In tema di presupposti dimensionali per l’esonero dalla fallibilità del debitore, nel computo dei ricavi, ai fini del riconoscimento della qualifica di piccolo imprenditore, il triennio cui si richiama il legislatore nell’art. 1 legge fallimentare va riferito agli ultimi tre esercizi in cui la gestione economica è scadenzata, e non agli anni solari; a tale conclusione si perviene attraverso una interpretazione sistematica delle norme e il richiamo, tra esse, dell’art.14 legge fallimentare, che, in tema di istanza di fallimento, impone al debitore – che chieda la dichiarazione di fallimento in proprio – di depositare le scritture contabili e fiscali degli ultimi tre anni, cioè degli ultimi tre esercizi cui ha riguardo la documentazione funzionale all’accertamento delle sue condizioni di fallibilità (così Cass. civ., sent. n. 24630 del 3 dicembre 2010).
Nel verificare la sussistenza del requisito della fallibilità posto dall’art. 1 legge fallimentare, è prioritario il dato ricavabile dalle scritture contabili; tuttavia, possono tenersi in considerazione anche altri elementi dai quali risulti comunque l’esistenza di debiti ulteriori, anche qualora essi siano in parte contestati, essendo comunque rilevanti quale dato dimensionale dell’impresa; la contestazione, infatti, non ne impedisce l’inclusione nel computo dell’indebitamento complessivo e non si sottrae alla valutazione del giudice chiamato a decidere sull’apertura della procedura concorsuale, anche se la relativa pronuncia non pregiudica l’esito della controversia volta all’accertamento di quel debito (così Cass. civ, sent. n. 25870 del 2 dicembre 2011).

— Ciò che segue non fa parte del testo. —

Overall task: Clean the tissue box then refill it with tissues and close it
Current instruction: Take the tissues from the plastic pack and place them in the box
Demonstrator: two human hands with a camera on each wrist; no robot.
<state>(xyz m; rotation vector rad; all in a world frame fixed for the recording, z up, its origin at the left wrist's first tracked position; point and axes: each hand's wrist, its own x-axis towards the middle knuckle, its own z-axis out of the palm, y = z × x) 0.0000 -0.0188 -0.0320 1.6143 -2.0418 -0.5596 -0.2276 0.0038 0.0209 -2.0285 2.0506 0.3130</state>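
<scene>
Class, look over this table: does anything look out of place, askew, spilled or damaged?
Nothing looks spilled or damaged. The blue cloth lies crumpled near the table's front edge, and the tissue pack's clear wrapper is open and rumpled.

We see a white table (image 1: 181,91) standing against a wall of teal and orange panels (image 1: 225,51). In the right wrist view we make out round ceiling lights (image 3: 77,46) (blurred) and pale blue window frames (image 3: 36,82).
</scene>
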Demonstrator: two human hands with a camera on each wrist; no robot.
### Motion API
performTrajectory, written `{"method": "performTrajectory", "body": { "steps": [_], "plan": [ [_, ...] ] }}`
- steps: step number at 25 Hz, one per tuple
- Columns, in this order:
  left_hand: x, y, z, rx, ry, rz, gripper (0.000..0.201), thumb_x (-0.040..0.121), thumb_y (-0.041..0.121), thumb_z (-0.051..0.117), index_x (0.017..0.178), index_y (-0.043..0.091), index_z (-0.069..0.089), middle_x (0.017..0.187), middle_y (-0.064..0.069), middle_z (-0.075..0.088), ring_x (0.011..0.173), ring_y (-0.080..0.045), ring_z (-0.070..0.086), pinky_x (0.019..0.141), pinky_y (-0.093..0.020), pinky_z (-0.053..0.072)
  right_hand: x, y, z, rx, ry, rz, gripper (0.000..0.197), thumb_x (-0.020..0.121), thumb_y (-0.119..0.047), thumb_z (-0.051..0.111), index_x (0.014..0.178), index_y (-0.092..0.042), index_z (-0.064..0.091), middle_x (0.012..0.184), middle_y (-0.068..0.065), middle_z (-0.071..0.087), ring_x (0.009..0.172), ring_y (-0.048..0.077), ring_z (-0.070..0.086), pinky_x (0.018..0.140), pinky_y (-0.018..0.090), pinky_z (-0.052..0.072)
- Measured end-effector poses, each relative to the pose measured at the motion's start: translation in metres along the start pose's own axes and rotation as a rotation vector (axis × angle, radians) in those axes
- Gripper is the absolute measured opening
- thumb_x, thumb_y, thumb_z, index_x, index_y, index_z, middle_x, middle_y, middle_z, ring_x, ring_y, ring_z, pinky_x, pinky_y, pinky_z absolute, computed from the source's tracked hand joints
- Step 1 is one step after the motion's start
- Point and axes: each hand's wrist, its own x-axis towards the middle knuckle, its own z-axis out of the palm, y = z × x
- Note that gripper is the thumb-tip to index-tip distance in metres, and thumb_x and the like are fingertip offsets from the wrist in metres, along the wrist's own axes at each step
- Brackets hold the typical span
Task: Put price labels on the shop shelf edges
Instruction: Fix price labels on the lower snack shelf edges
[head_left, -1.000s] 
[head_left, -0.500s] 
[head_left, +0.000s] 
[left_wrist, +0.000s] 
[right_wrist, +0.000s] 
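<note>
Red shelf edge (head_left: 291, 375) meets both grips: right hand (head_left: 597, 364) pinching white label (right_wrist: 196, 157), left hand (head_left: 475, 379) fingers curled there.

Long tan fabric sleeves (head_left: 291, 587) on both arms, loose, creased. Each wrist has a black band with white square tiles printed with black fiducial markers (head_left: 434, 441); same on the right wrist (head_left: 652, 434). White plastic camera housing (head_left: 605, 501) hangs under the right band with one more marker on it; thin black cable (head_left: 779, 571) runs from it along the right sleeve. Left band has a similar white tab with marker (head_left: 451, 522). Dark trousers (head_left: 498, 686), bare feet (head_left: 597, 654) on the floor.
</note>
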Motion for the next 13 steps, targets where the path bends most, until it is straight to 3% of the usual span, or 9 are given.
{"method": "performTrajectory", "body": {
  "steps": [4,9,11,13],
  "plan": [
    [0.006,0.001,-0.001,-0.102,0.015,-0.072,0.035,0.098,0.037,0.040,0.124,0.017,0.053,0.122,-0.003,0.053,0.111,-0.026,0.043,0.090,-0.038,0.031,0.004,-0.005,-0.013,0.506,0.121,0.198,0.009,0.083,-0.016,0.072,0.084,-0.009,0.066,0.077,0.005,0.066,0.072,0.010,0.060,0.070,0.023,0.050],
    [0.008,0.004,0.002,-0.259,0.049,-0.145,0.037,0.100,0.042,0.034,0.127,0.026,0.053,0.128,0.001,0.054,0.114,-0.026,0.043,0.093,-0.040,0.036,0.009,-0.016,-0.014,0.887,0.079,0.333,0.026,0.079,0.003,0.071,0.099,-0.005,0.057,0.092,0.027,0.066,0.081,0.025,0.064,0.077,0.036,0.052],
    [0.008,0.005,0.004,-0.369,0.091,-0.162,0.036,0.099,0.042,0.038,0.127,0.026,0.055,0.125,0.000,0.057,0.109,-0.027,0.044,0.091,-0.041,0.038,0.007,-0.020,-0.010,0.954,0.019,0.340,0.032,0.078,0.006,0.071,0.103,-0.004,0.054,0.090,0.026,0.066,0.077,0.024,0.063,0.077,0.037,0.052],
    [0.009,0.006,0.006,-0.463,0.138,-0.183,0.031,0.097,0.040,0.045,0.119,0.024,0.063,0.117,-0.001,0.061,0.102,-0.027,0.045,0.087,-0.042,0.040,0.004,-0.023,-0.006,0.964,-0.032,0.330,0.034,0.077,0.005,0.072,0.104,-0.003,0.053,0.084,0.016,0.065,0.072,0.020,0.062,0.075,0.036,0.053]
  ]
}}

Ai fini dell’accertamento del requisito di fallibilità occorre pertanto procedere ad una valutazione dell’esposizione complessiva dell’imprenditore, anche con riguardo ai debiti non scaduti, trattandosi di requisito assunto dal legislatore quale indice dimensionale dell’impresa; per tale motivo vanno considerati anche i debiti condizionati, come quelli derivanti dalla prestazione di garanzie, che presuppongono la preventiva escussione del debitore (così Cass. civ, sent. n. 9760 del 4 maggio 2011).
L’art. 15 della l. fall. prevede altra causa di impedimento alla dichiarazione di fallimento, disponendo che non si può egualmente dichiarare il fallimento se l’ammontare dei debiti scaduti e non pagati risultanti dagli atti dell’istruttoria prefallimentare è complessivamente inferiore a euro trentamila.
L’art. 15, l. fall, prevede quindi una aggiuntiva condizione per la dichiarazione di fallimento, la cui sussistenza deve essere necessariamente valutata dal tribunale in base al materiale probatorio e informativo acquisito, a prescindere anche dalla proposizione di una eccezione da parte del debitore.
Non costituiscono peraltro un sintomo inequivocabile dello stato di insolvenza i debiti emersi nel corso dell’istruttoria prefallimentare che superino di poco il limite sancito dall’art. 15 (così Tribunale Chieti, sent. n. 188 del 9 febbraio 2010).